*Problem to solve*
Find the word "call" in the data. Return every line where it appears.
━━━━━━━━━━━━━━━━
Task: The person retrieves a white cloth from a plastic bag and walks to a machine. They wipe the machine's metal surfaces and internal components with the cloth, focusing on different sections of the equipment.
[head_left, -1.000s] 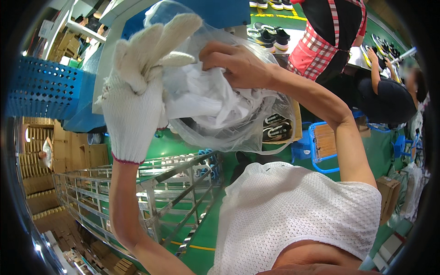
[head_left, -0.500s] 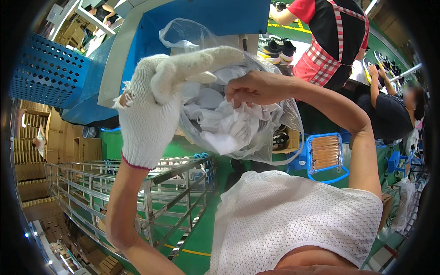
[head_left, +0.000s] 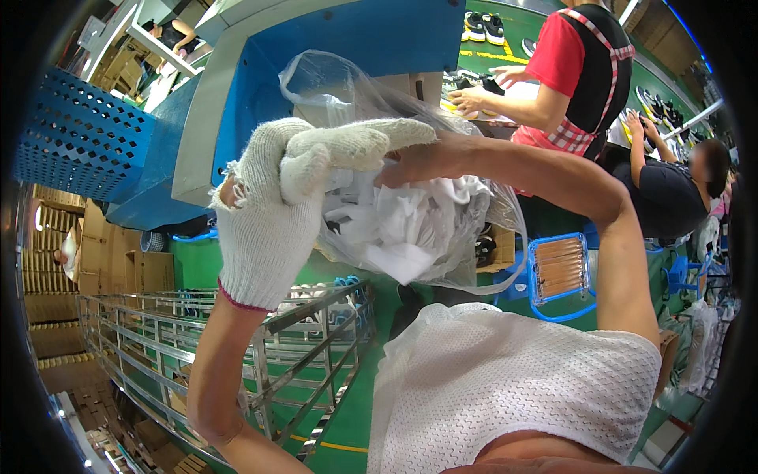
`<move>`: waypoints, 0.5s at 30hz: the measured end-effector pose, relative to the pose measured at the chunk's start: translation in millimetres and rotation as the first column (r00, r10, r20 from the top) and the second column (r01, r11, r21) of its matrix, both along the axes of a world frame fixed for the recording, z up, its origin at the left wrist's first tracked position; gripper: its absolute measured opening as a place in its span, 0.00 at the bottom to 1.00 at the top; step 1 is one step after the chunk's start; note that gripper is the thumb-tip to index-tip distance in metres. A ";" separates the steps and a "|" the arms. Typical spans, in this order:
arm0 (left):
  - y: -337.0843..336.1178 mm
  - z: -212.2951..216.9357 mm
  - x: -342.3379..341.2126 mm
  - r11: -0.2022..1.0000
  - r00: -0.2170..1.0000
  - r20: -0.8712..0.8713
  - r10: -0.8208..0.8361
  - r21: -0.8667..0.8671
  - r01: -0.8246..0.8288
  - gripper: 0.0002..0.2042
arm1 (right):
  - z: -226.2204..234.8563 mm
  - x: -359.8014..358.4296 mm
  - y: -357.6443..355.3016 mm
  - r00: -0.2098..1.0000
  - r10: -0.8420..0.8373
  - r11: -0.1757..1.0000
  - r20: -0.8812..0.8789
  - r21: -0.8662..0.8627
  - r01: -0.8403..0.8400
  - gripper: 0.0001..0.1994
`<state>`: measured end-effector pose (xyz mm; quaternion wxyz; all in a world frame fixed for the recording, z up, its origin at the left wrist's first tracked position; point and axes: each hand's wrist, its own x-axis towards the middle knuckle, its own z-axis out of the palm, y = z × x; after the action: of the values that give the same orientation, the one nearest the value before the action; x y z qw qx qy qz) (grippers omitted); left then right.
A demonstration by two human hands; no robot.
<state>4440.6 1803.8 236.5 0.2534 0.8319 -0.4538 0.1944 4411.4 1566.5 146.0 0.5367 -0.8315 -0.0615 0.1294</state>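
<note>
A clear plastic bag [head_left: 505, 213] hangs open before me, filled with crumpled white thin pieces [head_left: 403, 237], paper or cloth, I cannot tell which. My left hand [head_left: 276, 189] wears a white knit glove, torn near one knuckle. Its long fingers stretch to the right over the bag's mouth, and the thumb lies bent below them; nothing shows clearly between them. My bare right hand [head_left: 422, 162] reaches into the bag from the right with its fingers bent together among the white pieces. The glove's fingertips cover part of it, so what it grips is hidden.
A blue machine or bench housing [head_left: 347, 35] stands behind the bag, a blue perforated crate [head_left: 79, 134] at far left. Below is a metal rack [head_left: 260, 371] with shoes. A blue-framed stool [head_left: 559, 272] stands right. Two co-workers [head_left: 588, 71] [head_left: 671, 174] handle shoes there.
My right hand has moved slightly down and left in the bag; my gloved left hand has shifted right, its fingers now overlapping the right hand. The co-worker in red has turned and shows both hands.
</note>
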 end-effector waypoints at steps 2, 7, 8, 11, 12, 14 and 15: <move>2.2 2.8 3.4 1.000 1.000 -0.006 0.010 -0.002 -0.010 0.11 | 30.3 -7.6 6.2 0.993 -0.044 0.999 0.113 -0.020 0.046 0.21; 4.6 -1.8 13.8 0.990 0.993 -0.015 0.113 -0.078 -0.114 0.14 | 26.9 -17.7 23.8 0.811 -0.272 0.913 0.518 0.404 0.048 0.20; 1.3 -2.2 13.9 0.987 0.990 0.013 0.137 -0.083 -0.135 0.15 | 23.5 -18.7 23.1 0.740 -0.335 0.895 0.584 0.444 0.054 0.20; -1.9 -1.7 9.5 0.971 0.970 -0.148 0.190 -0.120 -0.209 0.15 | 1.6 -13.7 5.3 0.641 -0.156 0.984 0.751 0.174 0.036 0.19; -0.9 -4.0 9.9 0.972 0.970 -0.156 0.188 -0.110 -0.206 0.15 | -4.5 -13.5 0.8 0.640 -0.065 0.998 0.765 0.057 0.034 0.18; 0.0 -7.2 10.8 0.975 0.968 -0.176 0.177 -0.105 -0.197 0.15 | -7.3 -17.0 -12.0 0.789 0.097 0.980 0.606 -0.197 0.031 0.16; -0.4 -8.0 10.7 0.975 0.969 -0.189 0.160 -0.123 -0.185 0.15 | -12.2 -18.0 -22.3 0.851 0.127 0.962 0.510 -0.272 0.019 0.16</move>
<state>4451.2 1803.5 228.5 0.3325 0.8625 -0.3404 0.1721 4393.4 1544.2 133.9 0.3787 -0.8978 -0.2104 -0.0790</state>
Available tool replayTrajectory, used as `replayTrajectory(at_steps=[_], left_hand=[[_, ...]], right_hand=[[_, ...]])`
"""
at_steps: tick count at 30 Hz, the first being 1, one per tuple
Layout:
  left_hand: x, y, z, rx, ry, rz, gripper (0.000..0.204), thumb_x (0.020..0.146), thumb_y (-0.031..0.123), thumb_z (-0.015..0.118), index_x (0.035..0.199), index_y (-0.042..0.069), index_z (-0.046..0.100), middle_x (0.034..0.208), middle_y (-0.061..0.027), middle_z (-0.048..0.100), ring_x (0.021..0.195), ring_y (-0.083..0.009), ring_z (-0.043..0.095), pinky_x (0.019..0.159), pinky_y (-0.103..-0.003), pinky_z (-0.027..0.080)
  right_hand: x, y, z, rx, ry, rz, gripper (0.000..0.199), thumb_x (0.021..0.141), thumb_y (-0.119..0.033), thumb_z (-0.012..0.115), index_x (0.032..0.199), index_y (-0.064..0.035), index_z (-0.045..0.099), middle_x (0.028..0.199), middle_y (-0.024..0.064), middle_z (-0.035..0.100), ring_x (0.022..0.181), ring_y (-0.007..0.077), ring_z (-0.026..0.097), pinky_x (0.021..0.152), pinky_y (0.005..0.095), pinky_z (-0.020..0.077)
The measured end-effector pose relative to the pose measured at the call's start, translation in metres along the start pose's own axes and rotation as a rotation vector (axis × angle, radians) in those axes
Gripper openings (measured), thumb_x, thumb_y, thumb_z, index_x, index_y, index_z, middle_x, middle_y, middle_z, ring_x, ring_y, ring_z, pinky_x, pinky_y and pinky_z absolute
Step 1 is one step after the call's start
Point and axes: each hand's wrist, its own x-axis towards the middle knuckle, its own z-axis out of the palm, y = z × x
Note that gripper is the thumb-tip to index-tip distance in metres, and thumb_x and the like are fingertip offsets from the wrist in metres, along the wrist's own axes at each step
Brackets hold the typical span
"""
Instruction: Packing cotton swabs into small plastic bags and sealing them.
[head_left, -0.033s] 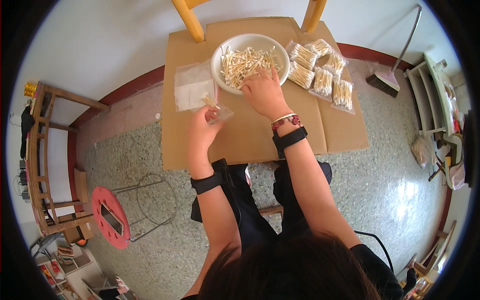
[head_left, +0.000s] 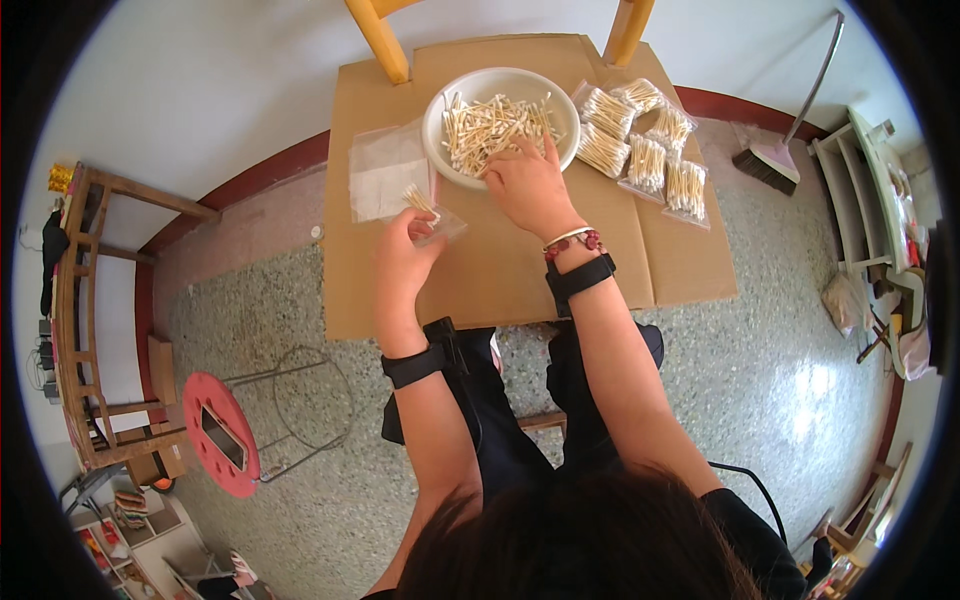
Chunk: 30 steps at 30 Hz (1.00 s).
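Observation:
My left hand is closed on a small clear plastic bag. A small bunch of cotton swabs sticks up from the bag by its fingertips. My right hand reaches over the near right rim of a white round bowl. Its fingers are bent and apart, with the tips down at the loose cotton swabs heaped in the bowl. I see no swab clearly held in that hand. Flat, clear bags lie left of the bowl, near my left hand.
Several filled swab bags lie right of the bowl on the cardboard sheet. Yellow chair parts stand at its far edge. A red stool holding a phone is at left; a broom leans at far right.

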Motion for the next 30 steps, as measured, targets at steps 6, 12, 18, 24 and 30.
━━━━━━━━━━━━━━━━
*Response below*
The measured end-effector pose relative to the pose measured at the call's start, translation in metres along the start pose's own axes and rotation as a rotation vector (axis × angle, radians) in those axes
Step 1 is one step after the call's start

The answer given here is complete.